#### YOUR TASK
Of the entries below, copy only those lines that contain the word "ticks".

#### INPUT MATERIAL

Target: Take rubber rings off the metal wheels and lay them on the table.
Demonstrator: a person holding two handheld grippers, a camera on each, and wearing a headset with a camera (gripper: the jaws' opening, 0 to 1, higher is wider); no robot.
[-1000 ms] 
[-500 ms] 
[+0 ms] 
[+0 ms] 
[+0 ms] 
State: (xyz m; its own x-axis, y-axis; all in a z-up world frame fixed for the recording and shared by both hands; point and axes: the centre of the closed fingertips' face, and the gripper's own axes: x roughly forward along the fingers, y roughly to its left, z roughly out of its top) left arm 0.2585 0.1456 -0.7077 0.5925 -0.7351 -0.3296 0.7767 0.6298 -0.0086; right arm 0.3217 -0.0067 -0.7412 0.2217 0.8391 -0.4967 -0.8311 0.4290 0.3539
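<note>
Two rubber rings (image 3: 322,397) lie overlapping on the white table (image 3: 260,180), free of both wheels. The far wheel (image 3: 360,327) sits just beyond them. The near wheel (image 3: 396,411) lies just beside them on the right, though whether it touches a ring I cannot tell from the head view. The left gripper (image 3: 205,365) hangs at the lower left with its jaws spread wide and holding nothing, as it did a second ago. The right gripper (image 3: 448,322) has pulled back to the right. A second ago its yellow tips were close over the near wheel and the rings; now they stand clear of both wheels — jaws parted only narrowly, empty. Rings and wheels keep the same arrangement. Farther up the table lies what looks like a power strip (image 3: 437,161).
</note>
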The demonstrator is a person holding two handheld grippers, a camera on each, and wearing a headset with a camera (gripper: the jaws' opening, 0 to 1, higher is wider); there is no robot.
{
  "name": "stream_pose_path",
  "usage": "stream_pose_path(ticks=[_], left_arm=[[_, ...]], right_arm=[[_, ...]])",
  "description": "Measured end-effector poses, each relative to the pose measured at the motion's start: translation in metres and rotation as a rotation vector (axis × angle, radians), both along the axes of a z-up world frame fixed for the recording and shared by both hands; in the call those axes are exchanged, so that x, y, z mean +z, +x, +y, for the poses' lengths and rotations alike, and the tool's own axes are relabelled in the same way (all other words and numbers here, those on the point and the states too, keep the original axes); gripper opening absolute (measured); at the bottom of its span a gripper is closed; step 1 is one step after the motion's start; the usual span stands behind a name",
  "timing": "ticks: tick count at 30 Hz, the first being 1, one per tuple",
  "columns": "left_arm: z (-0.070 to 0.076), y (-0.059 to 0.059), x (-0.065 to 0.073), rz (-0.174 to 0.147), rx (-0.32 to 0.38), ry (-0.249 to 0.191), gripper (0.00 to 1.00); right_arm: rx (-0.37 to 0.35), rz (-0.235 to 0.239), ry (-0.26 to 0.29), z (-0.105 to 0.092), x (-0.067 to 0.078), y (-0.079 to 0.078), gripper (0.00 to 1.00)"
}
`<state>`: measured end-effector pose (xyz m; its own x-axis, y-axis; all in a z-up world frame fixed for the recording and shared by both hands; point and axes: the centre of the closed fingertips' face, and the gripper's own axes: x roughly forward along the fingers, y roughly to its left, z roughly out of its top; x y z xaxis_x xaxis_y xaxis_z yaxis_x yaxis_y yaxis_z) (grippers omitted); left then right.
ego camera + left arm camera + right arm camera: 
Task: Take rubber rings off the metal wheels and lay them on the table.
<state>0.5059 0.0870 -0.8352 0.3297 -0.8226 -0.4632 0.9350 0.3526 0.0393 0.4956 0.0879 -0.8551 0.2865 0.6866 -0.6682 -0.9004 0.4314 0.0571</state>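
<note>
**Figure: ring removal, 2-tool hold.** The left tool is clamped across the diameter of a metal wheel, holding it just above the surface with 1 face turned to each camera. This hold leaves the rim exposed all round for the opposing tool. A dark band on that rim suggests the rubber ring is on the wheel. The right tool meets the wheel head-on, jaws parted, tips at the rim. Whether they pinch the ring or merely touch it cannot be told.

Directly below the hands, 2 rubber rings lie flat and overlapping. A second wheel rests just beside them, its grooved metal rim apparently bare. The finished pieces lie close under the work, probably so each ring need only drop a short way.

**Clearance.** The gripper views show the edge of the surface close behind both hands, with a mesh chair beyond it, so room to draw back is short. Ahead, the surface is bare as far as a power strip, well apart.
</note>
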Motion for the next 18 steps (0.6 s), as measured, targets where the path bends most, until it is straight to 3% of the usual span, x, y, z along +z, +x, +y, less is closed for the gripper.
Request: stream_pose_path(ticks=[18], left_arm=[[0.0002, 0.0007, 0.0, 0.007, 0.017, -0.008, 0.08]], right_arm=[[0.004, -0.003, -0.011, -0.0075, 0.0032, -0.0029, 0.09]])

#### EXERCISE OUTPUT
  "usage": "stream_pose_path(ticks=[_], left_arm=[[_, ...]], right_arm=[[_, ...]])",
  "timing": "ticks: tick count at 30 Hz, the first being 1, one per tuple",
Request: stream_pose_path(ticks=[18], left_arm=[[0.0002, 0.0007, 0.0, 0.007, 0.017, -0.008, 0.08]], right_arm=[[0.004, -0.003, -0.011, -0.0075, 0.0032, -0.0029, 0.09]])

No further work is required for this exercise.